Top of SUPPLIED DATA
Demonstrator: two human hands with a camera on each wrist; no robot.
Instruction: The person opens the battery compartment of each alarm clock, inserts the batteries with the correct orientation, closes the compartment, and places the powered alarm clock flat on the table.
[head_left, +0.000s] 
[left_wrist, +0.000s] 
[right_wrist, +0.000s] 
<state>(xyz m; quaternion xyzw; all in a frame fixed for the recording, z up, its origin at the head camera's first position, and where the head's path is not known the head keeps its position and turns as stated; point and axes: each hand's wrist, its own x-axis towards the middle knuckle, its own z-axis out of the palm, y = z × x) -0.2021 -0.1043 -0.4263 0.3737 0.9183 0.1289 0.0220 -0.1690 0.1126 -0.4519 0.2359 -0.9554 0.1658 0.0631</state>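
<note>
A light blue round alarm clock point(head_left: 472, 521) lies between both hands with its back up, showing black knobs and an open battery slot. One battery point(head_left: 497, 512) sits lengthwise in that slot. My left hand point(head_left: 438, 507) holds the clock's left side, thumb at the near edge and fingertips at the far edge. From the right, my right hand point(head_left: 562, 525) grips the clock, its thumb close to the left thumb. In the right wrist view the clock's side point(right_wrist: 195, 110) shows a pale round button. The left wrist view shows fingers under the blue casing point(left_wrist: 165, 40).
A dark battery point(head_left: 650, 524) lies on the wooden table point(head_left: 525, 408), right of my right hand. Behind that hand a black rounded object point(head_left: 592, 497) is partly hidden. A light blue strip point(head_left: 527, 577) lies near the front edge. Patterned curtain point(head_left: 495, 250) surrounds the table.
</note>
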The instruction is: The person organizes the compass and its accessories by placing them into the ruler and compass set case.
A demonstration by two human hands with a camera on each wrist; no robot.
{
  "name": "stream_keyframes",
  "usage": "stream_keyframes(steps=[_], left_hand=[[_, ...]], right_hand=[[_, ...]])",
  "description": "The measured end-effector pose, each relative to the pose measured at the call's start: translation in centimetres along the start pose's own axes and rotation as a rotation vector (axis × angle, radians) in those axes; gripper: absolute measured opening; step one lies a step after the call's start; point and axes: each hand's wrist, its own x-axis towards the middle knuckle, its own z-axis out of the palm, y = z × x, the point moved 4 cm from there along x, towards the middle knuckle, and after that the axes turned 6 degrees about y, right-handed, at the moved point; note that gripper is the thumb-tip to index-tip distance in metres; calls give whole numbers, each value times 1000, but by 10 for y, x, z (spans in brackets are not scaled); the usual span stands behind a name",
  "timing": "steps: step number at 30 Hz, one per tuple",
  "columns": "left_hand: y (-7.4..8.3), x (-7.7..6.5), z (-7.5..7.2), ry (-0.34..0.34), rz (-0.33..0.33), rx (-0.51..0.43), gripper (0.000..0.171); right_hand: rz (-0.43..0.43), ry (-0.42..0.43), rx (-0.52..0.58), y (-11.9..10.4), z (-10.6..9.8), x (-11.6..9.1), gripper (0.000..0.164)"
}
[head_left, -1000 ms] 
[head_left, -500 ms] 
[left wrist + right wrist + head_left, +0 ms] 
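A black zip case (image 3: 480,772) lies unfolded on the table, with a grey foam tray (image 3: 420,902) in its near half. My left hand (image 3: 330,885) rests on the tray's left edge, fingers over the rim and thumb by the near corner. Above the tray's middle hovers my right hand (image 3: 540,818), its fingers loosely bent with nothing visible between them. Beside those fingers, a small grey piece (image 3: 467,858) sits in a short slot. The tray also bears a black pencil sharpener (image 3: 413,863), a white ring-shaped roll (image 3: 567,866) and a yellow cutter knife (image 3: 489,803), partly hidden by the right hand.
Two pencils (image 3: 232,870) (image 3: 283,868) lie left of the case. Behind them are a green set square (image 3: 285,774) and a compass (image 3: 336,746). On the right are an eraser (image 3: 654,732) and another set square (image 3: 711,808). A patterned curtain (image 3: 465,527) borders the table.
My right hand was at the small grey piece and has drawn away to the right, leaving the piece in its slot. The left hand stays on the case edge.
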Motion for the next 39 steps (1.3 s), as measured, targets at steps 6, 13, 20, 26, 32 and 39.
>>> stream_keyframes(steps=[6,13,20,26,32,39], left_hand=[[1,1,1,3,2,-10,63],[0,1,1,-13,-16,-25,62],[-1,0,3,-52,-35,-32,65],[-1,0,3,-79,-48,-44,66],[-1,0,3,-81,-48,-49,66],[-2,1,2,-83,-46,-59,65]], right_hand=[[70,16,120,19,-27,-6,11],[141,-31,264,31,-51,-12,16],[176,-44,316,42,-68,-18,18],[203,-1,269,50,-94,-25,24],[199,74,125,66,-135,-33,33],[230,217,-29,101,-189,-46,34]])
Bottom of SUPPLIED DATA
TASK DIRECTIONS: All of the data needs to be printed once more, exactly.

RESPONSE TO THIS TASK:
Demonstrator: two human hands with a camera on each wrist; no robot.
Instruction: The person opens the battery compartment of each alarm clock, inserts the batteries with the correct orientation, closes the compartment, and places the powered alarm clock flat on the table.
[head_left, +0.000s] 
[left_wrist, +0.000s] 
[right_wrist, +0.000s] 
<state>(xyz m; quaternion xyzw; all in a frame fixed for the recording, z up, its origin at the head camera's first position, and where the head's path is not known the head keeps its position and turns as stated; point and axes: each hand's wrist, its own x-axis towards the middle knuckle, its own z-axis out of the palm, y = z × x) -0.2021 -0.1043 -0.4263 0.3737 0.9183 0.1289 0.0220 -0.1690 0.1126 -0.4519 0.2359 -0.9554 0.1658 0.0631</state>
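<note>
A light blue round alarm clock point(head_left: 472, 521) lies between both hands with its back up, showing black knobs and an open battery slot. One battery point(head_left: 497, 512) sits lengthwise in that slot. My left hand point(head_left: 438, 507) holds the clock's left side, thumb at the near edge and fingertips at the far edge. From the right, my right hand point(head_left: 562, 525) grips the clock, its thumb close to the left thumb. In the right wrist view the clock's side point(right_wrist: 195, 110) shows a pale round button. The left wrist view shows fingers under the blue casing point(left_wrist: 165, 40).
A dark battery point(head_left: 650, 524) lies on the wooden table point(head_left: 525, 408), right of my right hand. Behind that hand a black rounded object point(head_left: 592, 497) is partly hidden. A light blue strip point(head_left: 527, 577) lies near the front edge. Patterned curtain point(head_left: 495, 250) surrounds the table.
</note>
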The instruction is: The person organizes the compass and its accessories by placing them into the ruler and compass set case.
A demonstration by two human hands with a camera on each wrist; no robot.
{
  "name": "stream_keyframes",
  "usage": "stream_keyframes(steps=[_], left_hand=[[_, ...]], right_hand=[[_, ...]])",
  "description": "The measured end-effector pose, each relative to the pose measured at the call's start: translation in centimetres along the start pose's own axes and rotation as a rotation vector (axis × angle, radians) in those axes; gripper: absolute measured opening; step one lies a step after the call's start; point and axes: each hand's wrist, its own x-axis towards the middle knuckle, its own z-axis out of the palm, y = z × x, the point moved 4 cm from there along x, towards the middle knuckle, and after that the axes turned 6 degrees about y, right-handed, at the moved point; note that gripper is the thumb-tip to index-tip distance in metres; calls give whole numbers, each value times 1000, but by 10 for y, x, z (spans in brackets are not scaled); the usual span stands behind a name",
  "timing": "steps: step number at 30 Hz, one per tuple",
  "columns": "left_hand: y (-7.4..8.3), x (-7.7..6.5), z (-7.5..7.2), ry (-0.34..0.34), rz (-0.33..0.33), rx (-0.51..0.43), gripper (0.000..0.171); right_hand: rz (-0.43..0.43), ry (-0.42..0.43), rx (-0.52..0.58), y (-11.9..10.4), z (-10.6..9.8), x (-11.6..9.1), gripper (0.000..0.164)"
}
[head_left, -1000 ms] 
[head_left, -500 ms] 
[left wrist + right wrist + head_left, +0 ms] 
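A black zip case (image 3: 480,772) lies unfolded on the table, with a grey foam tray (image 3: 420,902) in its near half. My left hand (image 3: 330,885) rests on the tray's left edge, fingers over the rim and thumb by the near corner. Above the tray's middle hovers my right hand (image 3: 540,818), its fingers loosely bent with nothing visible between them. Beside those fingers, a small grey piece (image 3: 467,858) sits in a short slot. The tray also bears a black pencil sharpener (image 3: 413,863), a white ring-shaped roll (image 3: 567,866) and a yellow cutter knife (image 3: 489,803), partly hidden by the right hand.
Two pencils (image 3: 232,870) (image 3: 283,868) lie left of the case. Behind them are a green set square (image 3: 285,774) and a compass (image 3: 336,746). On the right are an eraser (image 3: 654,732) and another set square (image 3: 711,808). A patterned curtain (image 3: 465,527) borders the table.
My right hand was at the small grey piece and has drawn away to the right, leaving the piece in its slot. The left hand stays on the case edge.
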Motion for the next 39 steps (1.3 s), as measured, targets at steps 6, 13, 20, 26, 32 and 39.
>>> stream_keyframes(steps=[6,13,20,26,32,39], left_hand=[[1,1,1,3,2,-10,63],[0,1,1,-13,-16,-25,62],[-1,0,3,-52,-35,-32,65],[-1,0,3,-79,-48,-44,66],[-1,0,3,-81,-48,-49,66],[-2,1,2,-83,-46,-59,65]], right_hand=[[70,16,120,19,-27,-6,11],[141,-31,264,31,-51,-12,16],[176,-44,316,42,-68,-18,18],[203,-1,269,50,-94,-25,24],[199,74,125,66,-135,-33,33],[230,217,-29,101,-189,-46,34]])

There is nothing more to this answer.